Reliability & safety
Kia is getting better all the time, there's no doubt about that. Placing seventh in the manufacturers section of the 2013 Auto Express Driver Power customer satisfaction survey, it's actually climbed a healthy five places on its 2012 position, and if it continues at this rate, it well join the likes of Lexus and Skoda in the top spots. The Optima itself doesn’t rank in the top 150 cars, but it has been on sale elsewhere in the world since 2009 and no major reliability issues have been reported yet. If you need even more peace of mind, Kia offers a seven-year or 100,000-mile warranty that can even be passed on to next owners of the car when you do decide that the time has come to sell it second-hand. No car company would offer as long and generous as warranty as Kia does unless it truly believed in the reliability of its product. The Kia Optima still hasn’t been put through the Euro NCAP crash safety test, but it was awarded the top score in the US equivalent. It is the sister car of the Hyundai i40, which did secure the maximum five-star rating, so you can expect similar from the Optima. Plus, every car comes equipped with driver, passenger and curtain airbags, traction control, ABS and electronic stability control as standard.

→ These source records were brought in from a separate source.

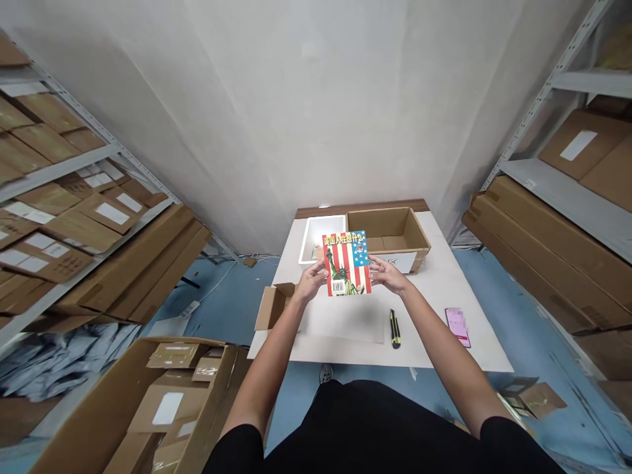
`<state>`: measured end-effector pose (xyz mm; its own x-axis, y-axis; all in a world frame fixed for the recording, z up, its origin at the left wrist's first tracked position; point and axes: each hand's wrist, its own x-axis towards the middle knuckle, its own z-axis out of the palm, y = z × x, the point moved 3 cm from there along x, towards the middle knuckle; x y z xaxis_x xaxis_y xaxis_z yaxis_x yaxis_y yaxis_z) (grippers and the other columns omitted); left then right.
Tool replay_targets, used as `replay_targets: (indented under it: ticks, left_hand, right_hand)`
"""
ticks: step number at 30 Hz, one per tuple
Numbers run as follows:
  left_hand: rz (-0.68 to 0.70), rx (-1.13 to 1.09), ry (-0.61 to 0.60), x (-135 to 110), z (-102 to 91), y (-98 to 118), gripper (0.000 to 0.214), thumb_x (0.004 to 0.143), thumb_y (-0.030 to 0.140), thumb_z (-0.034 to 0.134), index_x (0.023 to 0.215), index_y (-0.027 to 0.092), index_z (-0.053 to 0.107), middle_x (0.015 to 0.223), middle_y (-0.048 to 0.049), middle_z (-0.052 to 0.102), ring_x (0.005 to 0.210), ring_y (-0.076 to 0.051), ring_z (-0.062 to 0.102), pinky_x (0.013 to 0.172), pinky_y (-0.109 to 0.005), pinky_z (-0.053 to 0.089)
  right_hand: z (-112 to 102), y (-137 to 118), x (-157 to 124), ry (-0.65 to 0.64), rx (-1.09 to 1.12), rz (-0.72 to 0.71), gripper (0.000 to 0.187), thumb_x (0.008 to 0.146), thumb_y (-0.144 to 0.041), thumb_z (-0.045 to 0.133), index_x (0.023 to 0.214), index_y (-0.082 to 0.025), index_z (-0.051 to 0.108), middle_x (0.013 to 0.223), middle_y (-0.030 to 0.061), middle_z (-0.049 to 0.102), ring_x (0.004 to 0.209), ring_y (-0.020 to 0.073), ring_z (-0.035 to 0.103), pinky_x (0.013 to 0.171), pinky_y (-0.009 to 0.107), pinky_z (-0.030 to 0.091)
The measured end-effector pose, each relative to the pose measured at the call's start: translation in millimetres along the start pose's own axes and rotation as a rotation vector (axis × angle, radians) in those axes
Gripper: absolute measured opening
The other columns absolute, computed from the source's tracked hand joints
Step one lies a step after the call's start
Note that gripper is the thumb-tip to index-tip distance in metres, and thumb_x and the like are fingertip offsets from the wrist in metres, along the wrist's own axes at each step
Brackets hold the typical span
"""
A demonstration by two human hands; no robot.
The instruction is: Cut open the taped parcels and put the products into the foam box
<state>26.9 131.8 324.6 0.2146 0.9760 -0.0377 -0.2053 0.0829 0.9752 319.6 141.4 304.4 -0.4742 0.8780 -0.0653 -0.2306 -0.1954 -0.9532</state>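
I hold a thin book (347, 262) upright above the white table (444, 309), its cover showing red and white stripes, a green statue and a barcode. My left hand (312, 280) grips its left edge and my right hand (386, 272) grips its right edge, fingers closed on it. Behind the book sit a white foam box (316, 232) and an open cardboard box (395, 232).
A yellow-black utility knife (394, 328) and a pink phone (457, 326) lie on the table at right. A small open carton (272, 304) sits at the table's left edge. Shelves of cardboard parcels line both sides. A big box of parcels (162, 401) stands at lower left.
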Motion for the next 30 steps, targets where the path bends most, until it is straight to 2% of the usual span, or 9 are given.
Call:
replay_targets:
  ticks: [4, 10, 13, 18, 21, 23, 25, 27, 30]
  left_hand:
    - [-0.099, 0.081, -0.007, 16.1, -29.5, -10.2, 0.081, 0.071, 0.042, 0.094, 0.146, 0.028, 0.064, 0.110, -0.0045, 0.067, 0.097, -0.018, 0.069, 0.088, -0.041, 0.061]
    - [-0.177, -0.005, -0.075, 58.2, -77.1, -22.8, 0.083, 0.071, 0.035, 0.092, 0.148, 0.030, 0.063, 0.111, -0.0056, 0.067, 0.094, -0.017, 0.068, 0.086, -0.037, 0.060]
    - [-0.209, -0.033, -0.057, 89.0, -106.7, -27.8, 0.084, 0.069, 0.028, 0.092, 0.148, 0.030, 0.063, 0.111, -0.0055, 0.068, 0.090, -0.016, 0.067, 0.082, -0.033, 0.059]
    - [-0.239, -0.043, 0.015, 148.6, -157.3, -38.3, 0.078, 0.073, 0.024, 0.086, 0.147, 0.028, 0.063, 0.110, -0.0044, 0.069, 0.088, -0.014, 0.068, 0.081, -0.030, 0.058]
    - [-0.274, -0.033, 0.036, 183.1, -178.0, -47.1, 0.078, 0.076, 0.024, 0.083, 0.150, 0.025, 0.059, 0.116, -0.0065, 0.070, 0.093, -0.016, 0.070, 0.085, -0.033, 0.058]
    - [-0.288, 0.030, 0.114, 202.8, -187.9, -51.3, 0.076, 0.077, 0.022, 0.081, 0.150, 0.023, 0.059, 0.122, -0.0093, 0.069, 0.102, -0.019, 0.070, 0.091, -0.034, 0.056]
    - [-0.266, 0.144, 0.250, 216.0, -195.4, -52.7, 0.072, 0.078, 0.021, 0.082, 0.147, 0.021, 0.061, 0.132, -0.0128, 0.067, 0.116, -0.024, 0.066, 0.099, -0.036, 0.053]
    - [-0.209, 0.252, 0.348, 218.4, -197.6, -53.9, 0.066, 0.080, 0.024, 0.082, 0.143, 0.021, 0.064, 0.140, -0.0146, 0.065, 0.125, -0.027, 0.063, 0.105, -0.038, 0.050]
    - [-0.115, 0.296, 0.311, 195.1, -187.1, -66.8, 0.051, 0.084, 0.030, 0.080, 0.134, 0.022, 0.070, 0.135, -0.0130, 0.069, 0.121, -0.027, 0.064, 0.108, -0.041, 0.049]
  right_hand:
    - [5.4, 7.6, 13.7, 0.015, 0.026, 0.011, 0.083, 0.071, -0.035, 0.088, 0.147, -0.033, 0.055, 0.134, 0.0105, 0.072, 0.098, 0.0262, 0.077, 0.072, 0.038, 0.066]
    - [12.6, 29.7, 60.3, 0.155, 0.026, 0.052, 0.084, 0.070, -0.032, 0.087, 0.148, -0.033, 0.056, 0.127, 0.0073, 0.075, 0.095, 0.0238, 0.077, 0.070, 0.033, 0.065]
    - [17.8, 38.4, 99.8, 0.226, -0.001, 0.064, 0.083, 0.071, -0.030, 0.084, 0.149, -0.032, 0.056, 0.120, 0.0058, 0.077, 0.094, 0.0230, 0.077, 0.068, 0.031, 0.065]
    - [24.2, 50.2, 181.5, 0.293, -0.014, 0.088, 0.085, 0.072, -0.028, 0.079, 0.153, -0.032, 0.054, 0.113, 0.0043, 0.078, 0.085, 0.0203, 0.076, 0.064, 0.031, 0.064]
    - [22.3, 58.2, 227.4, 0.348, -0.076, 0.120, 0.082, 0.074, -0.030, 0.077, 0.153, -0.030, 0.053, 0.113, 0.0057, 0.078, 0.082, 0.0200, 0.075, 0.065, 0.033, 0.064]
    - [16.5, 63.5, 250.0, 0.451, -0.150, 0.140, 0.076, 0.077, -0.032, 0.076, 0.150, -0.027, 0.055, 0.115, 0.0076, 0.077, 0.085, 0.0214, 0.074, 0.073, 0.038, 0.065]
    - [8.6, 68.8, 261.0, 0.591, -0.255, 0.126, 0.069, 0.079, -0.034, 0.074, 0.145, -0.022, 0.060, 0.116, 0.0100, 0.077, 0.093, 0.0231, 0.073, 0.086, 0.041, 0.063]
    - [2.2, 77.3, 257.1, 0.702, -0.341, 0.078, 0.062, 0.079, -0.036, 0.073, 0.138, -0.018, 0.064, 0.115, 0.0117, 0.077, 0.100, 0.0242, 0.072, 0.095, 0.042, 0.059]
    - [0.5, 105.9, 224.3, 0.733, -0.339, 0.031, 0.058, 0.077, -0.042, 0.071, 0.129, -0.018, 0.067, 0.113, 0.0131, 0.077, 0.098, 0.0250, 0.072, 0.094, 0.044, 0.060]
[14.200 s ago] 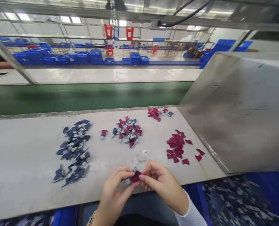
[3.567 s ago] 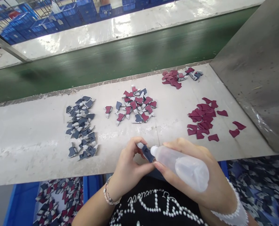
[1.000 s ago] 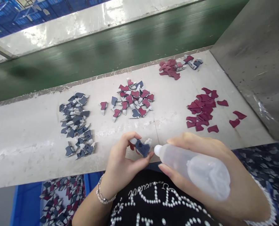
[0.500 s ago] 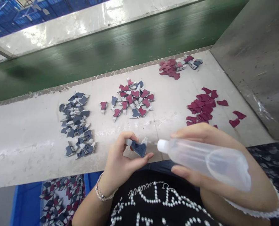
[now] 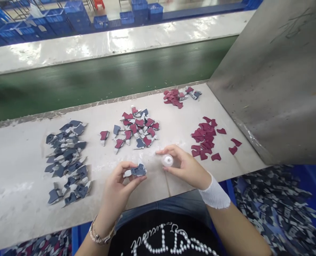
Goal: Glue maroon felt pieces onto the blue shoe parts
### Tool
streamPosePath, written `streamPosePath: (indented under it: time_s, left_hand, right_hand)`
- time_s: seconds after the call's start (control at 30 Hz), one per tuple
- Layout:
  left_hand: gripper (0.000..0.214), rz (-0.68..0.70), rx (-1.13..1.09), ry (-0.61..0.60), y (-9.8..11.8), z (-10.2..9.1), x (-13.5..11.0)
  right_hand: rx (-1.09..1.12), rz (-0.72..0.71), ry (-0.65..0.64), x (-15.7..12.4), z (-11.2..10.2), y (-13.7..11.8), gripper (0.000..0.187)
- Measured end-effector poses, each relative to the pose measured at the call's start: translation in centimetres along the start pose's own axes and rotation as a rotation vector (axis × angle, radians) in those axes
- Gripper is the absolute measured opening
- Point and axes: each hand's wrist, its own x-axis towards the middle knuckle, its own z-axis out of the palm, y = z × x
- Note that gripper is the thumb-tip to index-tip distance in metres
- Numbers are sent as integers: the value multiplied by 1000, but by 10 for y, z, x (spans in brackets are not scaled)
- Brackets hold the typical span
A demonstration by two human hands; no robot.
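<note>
The left fingers (image 5: 122,167) are together, clamped on 1 navy and grey piece (image 5: 138,171), which is held over the desk (image 5: 19,170) in the left hand (image 5: 115,188). The right fingers (image 5: 172,151) curl around a clear squeeze bottle (image 5: 167,160), seen end-on with its white tip facing up, in the right hand (image 5: 186,167). The 2 hands are near each other, just in from the near edge of the desk, each busy with its 1 thing. Beyond them, toward the far edge, lie a navy pile (image 5: 67,160) on the left, a mixed navy and red pile (image 5: 136,129) in the middle, and a small red pile (image 5: 173,97) near the far right corner. Loose red pieces (image 5: 204,137) sit toward the right end, near a metal panel (image 5: 269,81). A blue bin (image 5: 315,199) of pieces sits below the right end of the desk.
</note>
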Motion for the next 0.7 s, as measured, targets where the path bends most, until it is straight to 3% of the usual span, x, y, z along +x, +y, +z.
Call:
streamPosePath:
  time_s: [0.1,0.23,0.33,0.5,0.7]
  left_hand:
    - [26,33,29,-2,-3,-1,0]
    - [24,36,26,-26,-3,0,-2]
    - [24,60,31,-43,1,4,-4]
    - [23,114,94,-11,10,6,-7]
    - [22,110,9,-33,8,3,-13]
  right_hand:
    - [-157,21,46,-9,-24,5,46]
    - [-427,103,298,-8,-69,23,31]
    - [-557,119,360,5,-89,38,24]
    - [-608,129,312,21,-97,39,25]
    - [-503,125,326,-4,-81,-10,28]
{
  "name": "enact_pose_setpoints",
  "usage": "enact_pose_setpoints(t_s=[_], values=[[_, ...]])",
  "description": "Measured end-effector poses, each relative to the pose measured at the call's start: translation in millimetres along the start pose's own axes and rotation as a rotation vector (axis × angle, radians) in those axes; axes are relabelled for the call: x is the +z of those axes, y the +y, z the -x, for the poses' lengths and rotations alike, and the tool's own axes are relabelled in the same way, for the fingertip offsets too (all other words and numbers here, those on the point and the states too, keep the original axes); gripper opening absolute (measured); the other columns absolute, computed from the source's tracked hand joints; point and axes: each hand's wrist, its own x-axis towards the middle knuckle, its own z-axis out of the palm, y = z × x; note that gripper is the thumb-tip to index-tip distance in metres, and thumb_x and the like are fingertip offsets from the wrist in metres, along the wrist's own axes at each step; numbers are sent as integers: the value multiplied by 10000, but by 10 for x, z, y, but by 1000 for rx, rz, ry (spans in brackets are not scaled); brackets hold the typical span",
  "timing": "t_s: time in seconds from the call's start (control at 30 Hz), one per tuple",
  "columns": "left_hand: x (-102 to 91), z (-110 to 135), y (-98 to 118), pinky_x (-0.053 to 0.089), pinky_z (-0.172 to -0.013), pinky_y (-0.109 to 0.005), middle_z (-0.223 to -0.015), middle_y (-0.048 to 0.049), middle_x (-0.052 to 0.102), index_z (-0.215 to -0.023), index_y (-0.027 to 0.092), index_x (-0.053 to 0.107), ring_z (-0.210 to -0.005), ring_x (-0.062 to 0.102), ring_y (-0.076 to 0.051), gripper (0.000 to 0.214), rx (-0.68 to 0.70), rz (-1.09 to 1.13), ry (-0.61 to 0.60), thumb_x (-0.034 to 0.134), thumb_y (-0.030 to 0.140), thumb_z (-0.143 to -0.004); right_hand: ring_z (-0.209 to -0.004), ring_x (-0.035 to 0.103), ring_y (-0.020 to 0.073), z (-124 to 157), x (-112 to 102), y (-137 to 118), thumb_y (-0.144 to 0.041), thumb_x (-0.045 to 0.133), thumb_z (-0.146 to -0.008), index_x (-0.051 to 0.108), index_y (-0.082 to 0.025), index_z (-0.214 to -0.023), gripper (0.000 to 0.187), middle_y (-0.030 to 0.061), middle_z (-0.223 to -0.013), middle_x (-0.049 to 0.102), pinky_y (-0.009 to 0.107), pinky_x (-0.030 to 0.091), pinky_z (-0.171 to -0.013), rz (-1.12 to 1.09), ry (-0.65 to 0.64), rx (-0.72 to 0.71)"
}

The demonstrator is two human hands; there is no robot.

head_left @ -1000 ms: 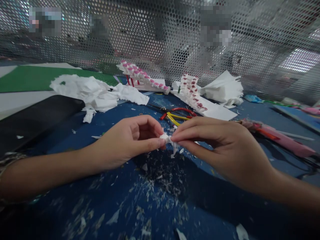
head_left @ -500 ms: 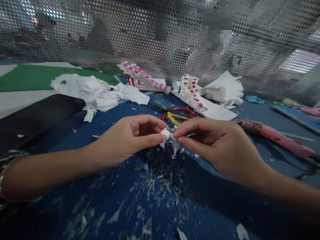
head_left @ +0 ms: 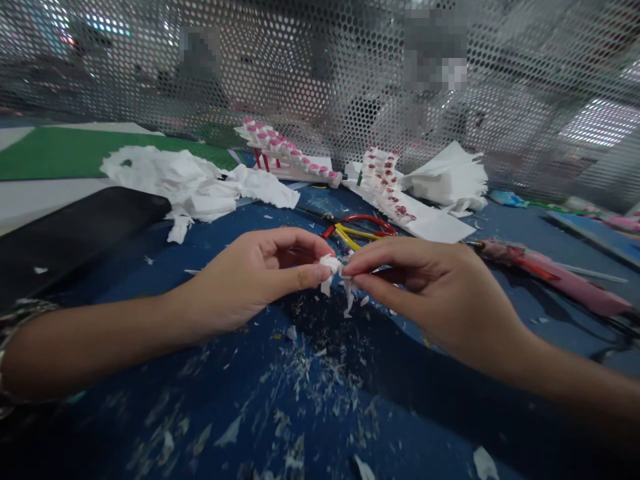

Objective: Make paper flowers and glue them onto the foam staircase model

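Between my two hands is a small wad of white tissue paper (head_left: 330, 264), with thin torn strips hanging below it. My left hand (head_left: 273, 270) pinches the wad between thumb and fingers. From the other side, my right hand (head_left: 425, 280) is closed with its fingertips on the wad's right end, where a loose strip dangles. Just behind the fingers lies a pair of scissors (head_left: 360, 230) with red and yellow handles, partly hidden by my right hand.
Crumpled white tissue (head_left: 195, 183) and a black phone-like slab (head_left: 85, 227) lie left. Behind stand white pieces with pink dots (head_left: 287, 147) and dark red dots (head_left: 385, 177), beside folded white sheets (head_left: 447, 177). A pink-wrapped tool (head_left: 575, 280) lies right. Paper scraps litter the blue surface (head_left: 200, 400).
My right fingertips have shifted slightly left, closer to the wad. The wad has turned a little in my left fingers. Everything else stays put.
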Motion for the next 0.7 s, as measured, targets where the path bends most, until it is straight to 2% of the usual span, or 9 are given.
enact_pose_setpoints(t_s=[0.17,0.4,0.57,0.7], values=[[3,-2,-6,460,-569,-130,-689,56,644,-765,206,628,-624,590,-69,96,5,86,-31,646,219,-671,-718,596,98,13,11,3,-162,550,-747,633,-197,-772,93,-7,-782,653,201,481,-620,33,-22,0],[2,10,-12,464,-602,-141,-717,55,646,-768,212,630,-657,594,-77,98,2,101,-23,654,221,-673,-680,586,67,5,28,6,-119,557,-729,630,-170,-744,91,-16,-749,649,152,466,-609,16,-19,-13],[2,4,-11,460,-597,-132,-711,57,638,-766,204,622,-648,586,-68,98,18,120,-25,656,212,-675,-639,578,60,15,38,0,-132,573,-714,596,-152,-746,44,-14,-712,625,146,476,-590,-106,-34,82],[6,4,-17,456,-581,-115,-710,53,636,-773,189,617,-644,586,-60,88,34,158,-38,645,197,-691,-690,575,73,21,58,21,-144,623,-672,554,-159,-795,142,-15,-762,602,171,492,-647,-187,1,82]])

Engines, drive & performance
Even though a 2.0-litre petrol model and a hybrid version were promised for 2012, the Optima is still currently only available with a 134bhp 1.7-litre diesel engine, paired with either a six-speed manual or automatic gearbox. The diesel's not especially quick – going from 0-62mph in 10.5 seconds – but it actually feels brisk enough and is suitably quiet while on the move. The Ford Mondeo still handles better, but there's no body roll when driving around corners and the steering is nicely responsive. It’ll never be the choice of keen drivers, but it is a decent all-round family saloon to drive.
Price, value for money & options
Kia is no longer the budget brand of old, but with Dacia not occupying that place in the market, the Korean car maker is even freer to continue its attack on the mainstream brands. The Optima is also now actually cheaper it was on launch, even though it starts at a higher spec. It comes with a generous amount of equipment for its low price tag, including cruise control, dual automatic climate control, alloy wheels, Bluetooth connectivity, part-leather trim, electrically adjustable heated seats and a reversing camera all equipped as standard. Kias don’t have great resale value on the used car market, however, but this is improving and it's only a matter time given the brand's quality and superb reliability.